これは文字通り、人生を1からやり直すためのものであり、大体の冒険者はこの契約内容で誕生する。
「えー、では注意事項です。冒険者となった貴方は、適正のあった「クラス」が2つ、カードに記入されているはずです。そして、身体能力などが数字として、「データ」表示されていますね?」
「は、はい……」
「その「クラス」の中にある「スキル」は、今後自分の手でポイントを使い取得でき、才能を伸ばしていけます! すごいですねー。……でも、落とし穴があります!」
お姉さんはまるで紙芝居を読むように、丁寧に少年に説明していく。
少年にとっては人生を左右する授業だけに、聞きそびれは許されないためそんなのほほんと言われても困るのだが。

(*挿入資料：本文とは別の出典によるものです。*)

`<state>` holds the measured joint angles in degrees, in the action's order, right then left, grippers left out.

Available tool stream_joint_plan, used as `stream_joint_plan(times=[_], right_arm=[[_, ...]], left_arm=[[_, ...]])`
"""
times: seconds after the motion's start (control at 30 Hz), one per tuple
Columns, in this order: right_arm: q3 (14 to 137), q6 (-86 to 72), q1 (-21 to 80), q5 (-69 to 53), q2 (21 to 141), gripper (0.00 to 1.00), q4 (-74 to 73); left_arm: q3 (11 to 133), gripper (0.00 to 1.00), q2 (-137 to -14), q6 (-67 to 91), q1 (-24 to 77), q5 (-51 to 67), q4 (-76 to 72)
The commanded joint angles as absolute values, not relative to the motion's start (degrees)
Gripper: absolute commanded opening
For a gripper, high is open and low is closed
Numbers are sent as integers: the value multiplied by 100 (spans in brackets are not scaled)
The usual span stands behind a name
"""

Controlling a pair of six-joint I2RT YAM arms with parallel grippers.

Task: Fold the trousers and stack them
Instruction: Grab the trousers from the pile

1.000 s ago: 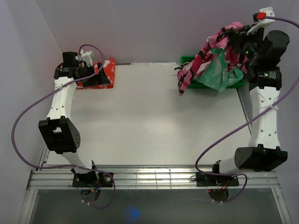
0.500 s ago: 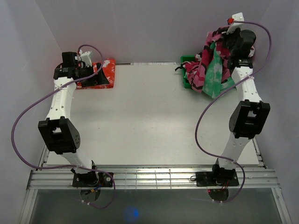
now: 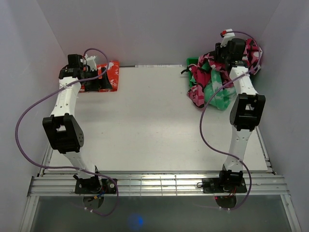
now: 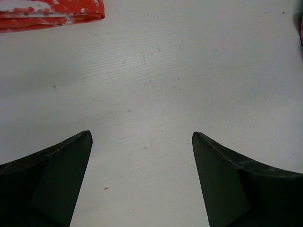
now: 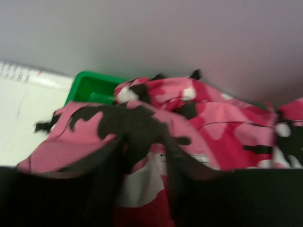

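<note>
The pink-magenta camouflage trousers [image 3: 199,91] hang bunched at the back right, draped over the green bin and the table's corner. My right gripper [image 3: 223,54] is up by the back wall and shut on a fold of them. In the right wrist view the dark fingers [image 5: 106,165] pinch black, white and pink cloth of the trousers [image 5: 218,118], and the gripper [image 5: 144,156] is blurred. My left gripper [image 3: 100,80] sits at the back left beside the orange-red garment. In the left wrist view it [image 4: 142,137] is open and empty above bare table.
A green garment with white splotches [image 3: 218,95] hangs tangled with the trousers. A green bin [image 3: 192,62] stands at the back right, also in the right wrist view [image 5: 87,85]. A folded orange-red garment [image 3: 113,71] lies at the back left, seen also in the left wrist view [image 4: 47,12].
My right arm has swung left and back toward the wall, carrying the trousers and the green garment lower over the bin. The left arm has barely shifted.
</note>
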<state>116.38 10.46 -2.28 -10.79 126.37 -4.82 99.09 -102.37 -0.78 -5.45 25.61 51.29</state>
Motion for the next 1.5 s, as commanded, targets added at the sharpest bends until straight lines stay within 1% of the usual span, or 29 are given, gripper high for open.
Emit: stream_joint_plan(times=[0.0,0.1,0.13,0.2,0.23,0.3,0.33,0.4,0.63,0.77,0.8,0.93,0.97,1.0,1.03,1.07,1.1,1.2,1.23,1.27,1.3,1.33,1.47], right_arm=[[12803,1160,-571,-63,12691,57,-141],[12753,1222,-808,-18,12639,78,271],[12666,1222,-861,156,12578,87,412],[12446,1274,-993,263,12472,96,702],[12428,1301,-1028,298,12489,98,764],[12533,1344,-1125,343,12585,99,747],[12594,1397,-1186,430,12716,94,712],[12700,1459,-1239,387,12849,90,502],[12445,1161,-1511,282,12999,90,185],[12559,756,-1591,62,13332,90,27],[12560,651,-1582,-156,13394,90,9],[12735,431,-1573,-237,13807,90,9],[12901,405,-1573,-272,13999,91,9],[12981,361,-1573,-351,14079,96,-191],[13034,343,-1573,-439,14184,99,-202],[13078,325,-1565,-544,14194,90,-202],[13069,290,-1564,-675,14186,75,-150],[13061,150,-1547,-800,14045,43,-70],[13043,71,-1521,-843,13871,22,104],[13017,44,-1521,-852,13756,14,166],[12921,-156,-1521,-870,13633,9,245],[12876,-367,-1512,-896,13362,8,377],[12841,-842,-1407,-1028,12675,8,658]], left_arm=[[10169,98,-10274,-185,-536,2496,5186],[10160,98,-10353,-185,-545,2505,5186],[10143,98,-10371,-193,-536,2496,5186],[10143,98,-10406,-202,-536,2487,5186],[10143,98,-10441,-211,-536,2479,5194],[10169,98,-10476,-220,-536,2470,5194],[10186,98,-10529,-220,-545,2478,5212],[10283,98,-10582,-237,-545,2487,5238],[10327,98,-10626,-307,-536,2312,5370],[10336,98,-10644,-325,-545,2294,5423],[10353,98,-10670,-325,-536,2268,5449],[10441,98,-10740,-404,-536,2128,5580],[10468,98,-10758,-430,-536,2101,5616],[10494,98,-10784,-457,-545,2083,5695],[10529,98,-10828,-466,-536,2040,5739],[10590,98,-10854,-492,-536,2030,5783],[10626,98,-10889,-501,-536,2013,5818],[10775,98,-11004,-510,-536,2030,5932],[10810,98,-11039,-518,-536,2048,5959],[10854,98,-11117,-510,-536,2083,5976],[10968,98,-11170,-510,-536,2109,6003],[11030,98,-11214,-518,-536,2144,6038],[11258,98,-11373,-483,-536,2381,6047]])
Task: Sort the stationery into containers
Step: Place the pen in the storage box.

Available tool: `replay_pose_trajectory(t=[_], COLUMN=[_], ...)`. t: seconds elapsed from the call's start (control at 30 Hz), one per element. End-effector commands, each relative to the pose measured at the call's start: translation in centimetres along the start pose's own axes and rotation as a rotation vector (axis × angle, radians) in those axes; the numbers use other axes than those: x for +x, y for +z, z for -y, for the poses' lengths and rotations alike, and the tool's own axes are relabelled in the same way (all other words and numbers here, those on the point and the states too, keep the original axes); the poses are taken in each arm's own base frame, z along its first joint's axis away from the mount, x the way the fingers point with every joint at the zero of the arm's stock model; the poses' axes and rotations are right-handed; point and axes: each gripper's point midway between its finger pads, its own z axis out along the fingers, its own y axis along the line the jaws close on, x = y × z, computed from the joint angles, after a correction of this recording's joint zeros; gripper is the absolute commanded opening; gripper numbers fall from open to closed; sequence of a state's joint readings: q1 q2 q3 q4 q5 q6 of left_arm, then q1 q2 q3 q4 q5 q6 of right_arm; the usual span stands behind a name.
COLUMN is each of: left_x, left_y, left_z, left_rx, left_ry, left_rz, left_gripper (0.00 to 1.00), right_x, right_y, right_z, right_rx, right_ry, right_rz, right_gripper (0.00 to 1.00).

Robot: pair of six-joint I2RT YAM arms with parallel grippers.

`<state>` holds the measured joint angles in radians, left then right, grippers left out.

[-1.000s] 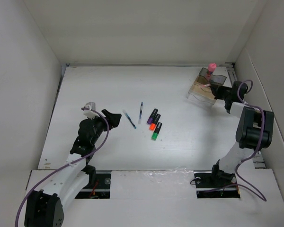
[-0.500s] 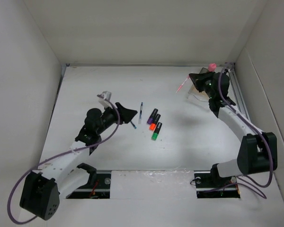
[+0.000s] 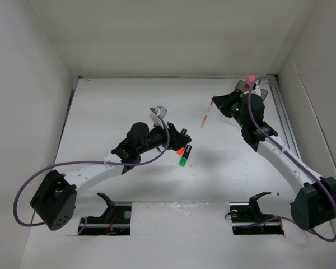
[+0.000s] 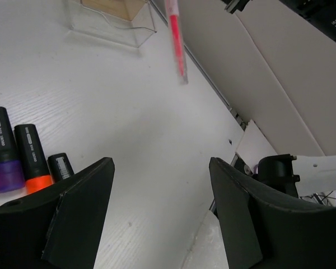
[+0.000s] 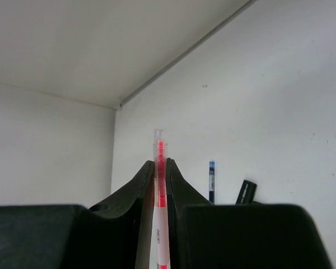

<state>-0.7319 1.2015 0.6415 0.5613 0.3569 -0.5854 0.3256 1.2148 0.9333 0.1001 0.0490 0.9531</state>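
My right gripper is shut on a red pen and holds it in the air left of the organiser. In the right wrist view the red pen stands pinched between the fingers, with a blue pen and a black marker on the table beyond. My left gripper is open and empty, low over the markers. Its wrist view shows the purple, orange and a black-bodied marker at its left finger. The orange and green marker show from above.
A pink-capped bottle stands by the organiser in the far right corner. White walls enclose the table on three sides. The right arm's base shows past the left gripper's right finger.
The right arm swung left from the organiser, carrying the red pen out over the table. The left arm stretched right, over the blue pens, to the markers.
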Motion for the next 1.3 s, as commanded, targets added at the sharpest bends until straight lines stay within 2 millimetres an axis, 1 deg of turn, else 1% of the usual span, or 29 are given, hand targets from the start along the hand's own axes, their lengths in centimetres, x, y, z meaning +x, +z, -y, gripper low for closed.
replay_pose_trajectory(t=[0.0, 0.03, 0.07, 0.1, 0.13, 0.17, 0.2, 0.23, 0.3, 0.33, 0.37, 0.4, 0.43, 0.47, 0.5, 0.57, 0.63, 0.8, 0.87, 0.9, 0.93, 0.97, 1.0, 1.03, 1.07, 1.1, 1.2, 1.23, 1.27], left_x=[-3.0, -3.1, -2.5, -2.5, -2.3, -2.1, -1.7, -1.9, -1.9, -1.9, -1.9, -1.6, -2.1, -1.8, -1.9, -1.5, -1.7, -1.8, -1.5, -1.3, -1.3, -1.0, -0.8, -0.8, -0.9, -0.7, -0.8, -1.2, -1.2], left_y=[1.2, 2.1, 2.6, 3.1, 3.5, 4.0, 4.2, 4.4, 4.8, 5.2, 5.2, 5.6, 5.9, 6.1, 6.4, 6.6, 6.8, 6.8, 7.0, 7.0, 7.0, 6.9, 6.8, 6.8, 6.6, 6.6, 6.1, 5.9, 5.8], left_z=[3.5, 3.9, 4.0, 3.9, 4.3, 4.0, 3.7, 3.7, 3.5, 3.3, 3.3, 3.0, 3.0, 2.7, 2.7, 2.2, 2.0, 1.9, 1.6, 1.4, 1.4, 1.1, 0.6, 0.6, 0.8, 0.3, -0.4, -0.6, -0.9], left_rx=[0.102, 0.111, 0.108, 0.102, 0.112, 0.105, 0.1, 0.1, 0.097, 0.087, 0.087, 0.08, 0.076, 0.071, 0.071, 0.054, 0.045, 0.045, 0.04, 0.035, 0.035, 0.023, 0.009, 0.009, 0.009, -0.008, -0.048, -0.07, -0.087], left_ry=[0.109, 0.124, 0.13, 0.136, 0.147, 0.144, 0.141, 0.142, 0.14, 0.139, 0.139, 0.135, 0.137, 0.134, 0.143, 0.139, 0.139, 0.162, 0.17, 0.177, 0.177, 0.175, 0.172, 0.172, 0.183, 0.181, 0.179, 0.19, 0.189], left_rz=[0.079, 0.073, 0.043, 0.035, 0.026, 0.016, 0.008, 0.009, 0.004, 0.005, 0.005, -0.004, 0.006, -0.001, -0.001, -0.011, -0.005, -0.004, -0.011, -0.019, -0.019, -0.021, -0.023, -0.023, -0.023, -0.023, -0.01, 0.005, 0.004], left_gripper=[0.66, 0.66, 0.66, 0.66, 0.66, 0.65, 0.65, 0.65, 0.61, 0.61, 0.6, 0.58, 0.58, 0.56, 0.55, 0.53, 0.49, 0.35, 0.33, 0.31, 0.29, 0.25, 0.24, 0.22, 0.19, 0.15, 0.1, 0.07, 0.06], right_x=[1.6, 2.3, 2.7, 3.3, 3.9, 4.3, 4.7, 4.8, 5.1, 5.8, 6.2, 6.3, 6.3, 6.6, 6.9, 6.8, 6.6, 6.9, 7.1, 6.7, 6.8, 6.4, 6.3, 6.2, 5.6, 6.0, 5.6, 5.4, 5.3], right_y=[-0.9, -1.0, -0.8, -1.1, -0.9, -0.7, -0.8, -0.8, -0.7, -0.5, -0.5, -0.5, -0.5, -0.6, -0.4, -0.5, -0.7, -0.8, -0.8, -1.0, -1.1, -1.2, -1.4, -1.4, -1.6, -1.7, -2.3, -2.6, -2.5], right_z=[-0.4, -0.8, -0.6, -1.5, -1.7, -1.0, -1.2, -1.2, -1.0, -0.9, -1.3, -1.4, -1.4, -1.6, -1.3, -1.8, -2.0, -2.2, -2.0, -2.2, -2.3, -2.0, -2.5, -1.9, -2.4, -2.1, -2.7, -3.1, -2.5], right_rx=[-0.024, -0.04, -0.041, -0.074, -0.071, -0.052, -0.06, -0.06, -0.058, -0.063, -0.076, -0.082, -0.082, -0.087, -0.079, -0.094, -0.101, -0.115, -0.113, -0.12, -0.125, -0.12, -0.142, -0.127, -0.146, -0.142, -0.175, -0.185, -0.169], right_ry=[-0.094, -0.106, -0.118, -0.129, -0.133, -0.149, -0.161, -0.161, -0.161, -0.16, -0.162, -0.161, -0.161, -0.163, -0.163, -0.163, -0.162, -0.161, -0.152, -0.15, -0.15, -0.147, -0.147, -0.136, -0.134, -0.125, -0.122, -0.123, -0.111], right_rz=[-0.059, -0.081, -0.098, -0.123, -0.142, -0.158, -0.167, -0.167, -0.18, -0.209, -0.226, -0.233, -0.233, -0.24, -0.247, -0.251, -0.245, -0.263, -0.265, -0.26, -0.267, -0.258, -0.256, -0.256, -0.242, -0.256, -0.265, -0.257, -0.256], right_gripper=[0.01, 0.01, 0.01, 0.01, 0.01, 0.01, 0.01, 0.01, 0.01, 0.01, 0.01, 0.01, 0.01, 0.01, 0.01, 0.01, 0.01, 0.01, 0.01, 0.01, 0.01, 0.01, 0.01, 0.01, 0.01, 0.01, 0.01, 0.01, 0.01])
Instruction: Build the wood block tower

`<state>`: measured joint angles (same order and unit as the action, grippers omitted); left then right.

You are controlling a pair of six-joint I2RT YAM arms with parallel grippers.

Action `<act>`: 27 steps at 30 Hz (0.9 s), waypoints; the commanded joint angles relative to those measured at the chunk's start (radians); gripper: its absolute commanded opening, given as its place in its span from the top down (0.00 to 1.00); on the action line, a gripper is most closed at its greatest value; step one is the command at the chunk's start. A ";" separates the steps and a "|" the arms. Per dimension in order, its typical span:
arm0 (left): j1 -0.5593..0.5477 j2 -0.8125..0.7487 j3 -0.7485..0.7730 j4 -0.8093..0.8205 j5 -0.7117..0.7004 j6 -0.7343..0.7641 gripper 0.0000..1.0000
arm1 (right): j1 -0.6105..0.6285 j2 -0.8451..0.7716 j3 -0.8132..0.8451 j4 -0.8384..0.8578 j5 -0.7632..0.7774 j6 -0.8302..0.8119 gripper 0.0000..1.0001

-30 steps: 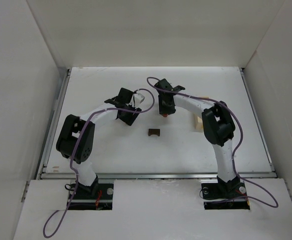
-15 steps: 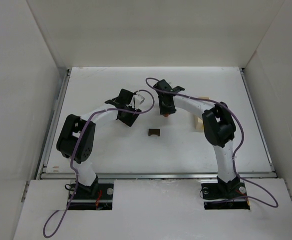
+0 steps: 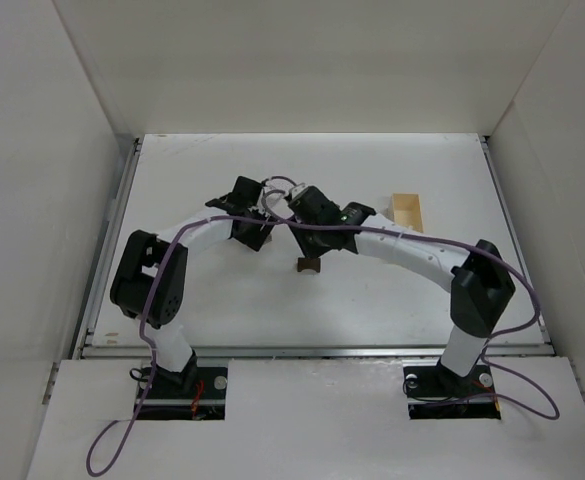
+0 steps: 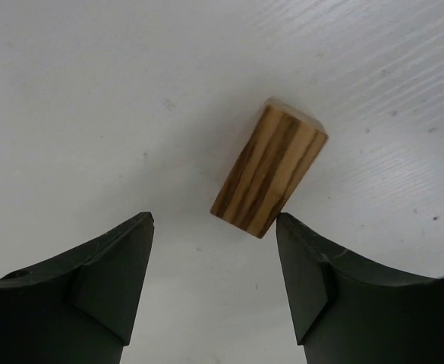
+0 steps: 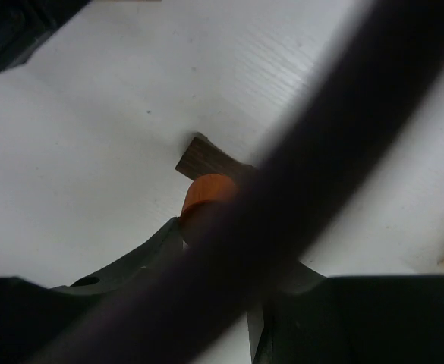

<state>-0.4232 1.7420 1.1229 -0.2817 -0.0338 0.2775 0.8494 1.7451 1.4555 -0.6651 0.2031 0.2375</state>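
My right gripper [image 5: 223, 231] is shut on an orange block [image 5: 205, 194] and holds it just above and in front of a dark brown block [image 5: 203, 158]. A thick cable crosses that view and hides the right finger. In the top view the right gripper [image 3: 306, 242] hangs just behind the dark block [image 3: 308, 265]. My left gripper [image 4: 214, 220] is open and empty. A striped tan-and-brown block [image 4: 270, 171] lies on the table just beyond its fingertips, close to the right one. In the top view the left gripper [image 3: 255, 236] sits left of the right one.
A pale tan box [image 3: 406, 212] lies at the right rear of the white table [image 3: 202, 300]. White walls enclose the table on three sides. The right arm's purple cable [image 3: 372, 232] drapes across both arms.
The right arm has swung left and forward, carrying the orange block to just above the dark block. The pale box, partly covered before, now shows. The left gripper has barely moved.
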 commanded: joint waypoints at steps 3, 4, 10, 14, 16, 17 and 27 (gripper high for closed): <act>0.026 -0.099 -0.034 -0.014 -0.084 -0.032 0.37 | 0.043 0.051 -0.012 0.042 0.036 -0.055 1.00; 0.026 -0.108 -0.046 -0.002 -0.084 -0.041 0.37 | 0.043 0.051 -0.024 0.051 0.027 -0.055 1.00; 0.037 -0.130 -0.066 -0.002 -0.084 -0.041 0.35 | 0.043 0.042 -0.063 0.107 0.016 -0.044 1.00; 0.037 -0.130 -0.066 0.007 -0.094 -0.041 0.35 | 0.043 0.068 -0.072 0.107 0.036 -0.035 1.00; 0.037 -0.130 -0.066 0.007 -0.094 -0.041 0.35 | 0.043 0.080 -0.072 0.107 0.036 -0.035 1.00; 0.037 -0.130 -0.066 0.007 -0.094 -0.041 0.35 | 0.043 0.093 -0.072 0.096 0.045 -0.035 1.00; 0.037 -0.121 -0.066 0.007 -0.103 -0.041 0.34 | 0.043 0.102 -0.104 0.094 0.047 -0.024 1.00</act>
<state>-0.3916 1.6703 1.0557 -0.2905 -0.1314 0.2539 0.8963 1.8286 1.3705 -0.5640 0.2348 0.2012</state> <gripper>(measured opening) 0.659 0.392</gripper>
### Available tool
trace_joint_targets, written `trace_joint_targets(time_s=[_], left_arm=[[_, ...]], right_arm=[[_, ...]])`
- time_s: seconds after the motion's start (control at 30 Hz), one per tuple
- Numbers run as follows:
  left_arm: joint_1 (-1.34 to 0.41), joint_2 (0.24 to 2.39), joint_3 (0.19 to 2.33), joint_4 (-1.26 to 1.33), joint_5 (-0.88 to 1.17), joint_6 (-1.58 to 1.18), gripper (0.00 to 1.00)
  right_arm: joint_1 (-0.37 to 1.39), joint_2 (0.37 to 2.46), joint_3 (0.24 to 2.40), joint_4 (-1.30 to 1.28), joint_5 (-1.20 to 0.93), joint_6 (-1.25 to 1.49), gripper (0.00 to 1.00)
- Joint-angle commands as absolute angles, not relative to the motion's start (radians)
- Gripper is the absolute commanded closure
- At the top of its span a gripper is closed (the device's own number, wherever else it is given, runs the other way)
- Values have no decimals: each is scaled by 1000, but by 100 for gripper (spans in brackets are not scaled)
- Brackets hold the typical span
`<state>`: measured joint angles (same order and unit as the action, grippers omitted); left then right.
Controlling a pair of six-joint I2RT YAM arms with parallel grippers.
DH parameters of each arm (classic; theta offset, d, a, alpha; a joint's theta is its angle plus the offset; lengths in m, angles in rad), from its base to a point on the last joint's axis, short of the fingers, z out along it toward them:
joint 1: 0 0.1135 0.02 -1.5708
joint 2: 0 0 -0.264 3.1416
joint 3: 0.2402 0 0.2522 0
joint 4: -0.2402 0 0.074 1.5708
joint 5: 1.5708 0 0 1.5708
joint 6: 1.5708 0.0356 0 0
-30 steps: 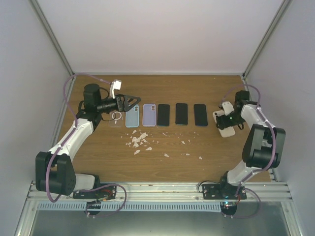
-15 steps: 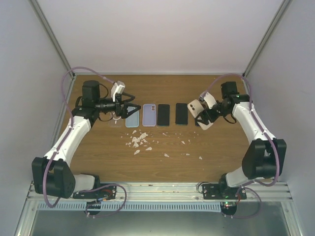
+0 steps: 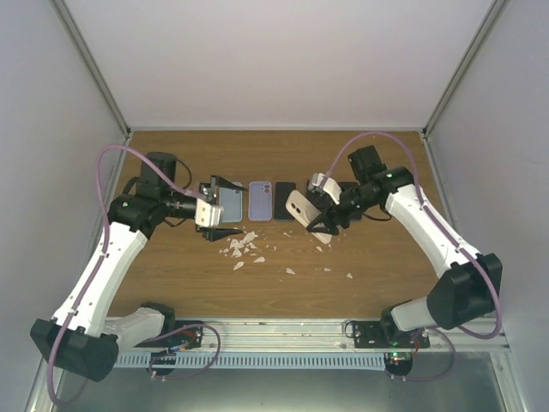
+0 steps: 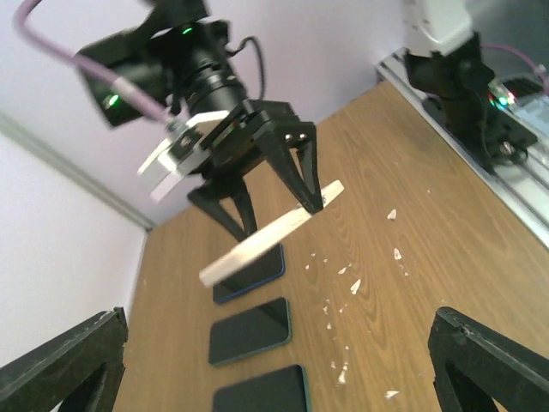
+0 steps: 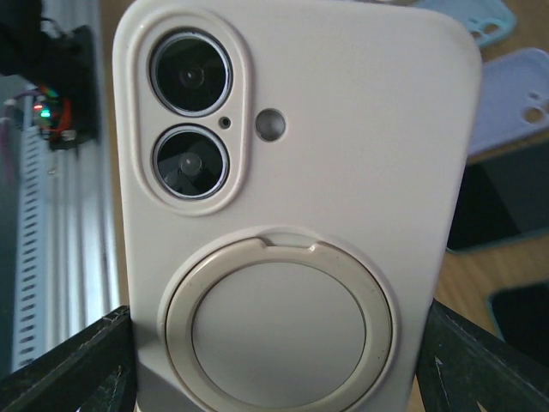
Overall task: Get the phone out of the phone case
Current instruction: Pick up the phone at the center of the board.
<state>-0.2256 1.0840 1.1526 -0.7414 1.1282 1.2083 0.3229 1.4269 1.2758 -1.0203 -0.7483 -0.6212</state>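
At 9 o'clock: left claw [image 3: 227, 209] spread wide, empty, above tabletop [image 3: 386, 266]. At its 3 o'clock: right claw [image 3: 310, 213] pinching cased phone [image 3: 298, 206] across long edges, aloft, tilted. Probably light, rigid, fragile glass inside soft stretchy case [image 5: 343, 154]. Best peel at corner, clear of ring [image 5: 283, 326].

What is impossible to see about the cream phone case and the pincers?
- Cream phone case, screen side: right wrist view shows only its back, left wrist view its edge.
- Right pincer fingertips: hidden behind the case in the right wrist view.
- Left pincer: cut off by the bottom corners, left wrist view.
- Light blue case: partly covered by the left pincer, top view.
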Motion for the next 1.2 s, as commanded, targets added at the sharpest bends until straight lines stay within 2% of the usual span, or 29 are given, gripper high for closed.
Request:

「貴方の人生をデータ化したことにより、貴方の才能は一本道となってしまいました。つまり、貴方が他の何かを目指す際に、非情に覚えが悪くなったり、効率的になれなかったりしますー。人生の半分損してますよねー」
「……あ、う……」
「本当なら、こんな損しかない契約しない方がいいんですけどー。お金に困った人たちが早めに儲かる為には、何かに突出した能力を身につけて、命を賭けるしかないんですよねー。頑張ってくださいねっ?」
天使のような悪魔の笑顔とは、まさにこのことだろう。
つまり少年の人生は、この契約を遂行するまでの間、ただ危険を冒して金を稼ぐ人生に固定されたわけだ。
なんという非情な措置であろう。
「まー、そんな貴方を活かすも殺すも契約者様次第ということでー? 後は契約者様に名前を貰ってから、またここに来てくださいねー。お仕事斡旋してあげますよー」
「あ、ありがとうございました……」
「あはは、この仕事しててお礼言われるなんて珍しい体験しました! 今後少し優先してあげましょうかねー」
そんなお姉さんの笑顔に見送られ、少年はギルドを後にする。
手に握られているのは、少年の人生が記入された、冒険者カード。
「あぁ……僕はこの先の人生、このデータに縛られて生きるのか……」
そう、少年の未来は狭まった。
これから先、もう少年は、夢の薬を作って人々を病から救うことも出来ない。
大好きだった錬金術を、続けていくことも出来ないのだ。
それは、このカードに記された「クラス」に縛られるから。まさに、少年にとっては呪いのようなものである。
恨めしげな雰囲気を漂わせ、少年はカードを見る。
そこには………こんな名称が、記入してあった。
メインクラス:『アルケミスト』
サブクラス:『ドクトル』
「……研究、出来るんじゃないかしら……!?」
少年は、割と大当たりを引いたようであった。
『アルケミスト』:錬金術を扱えるようになるクラス。
『ドクトル』:医学や薬学に長けた回復職。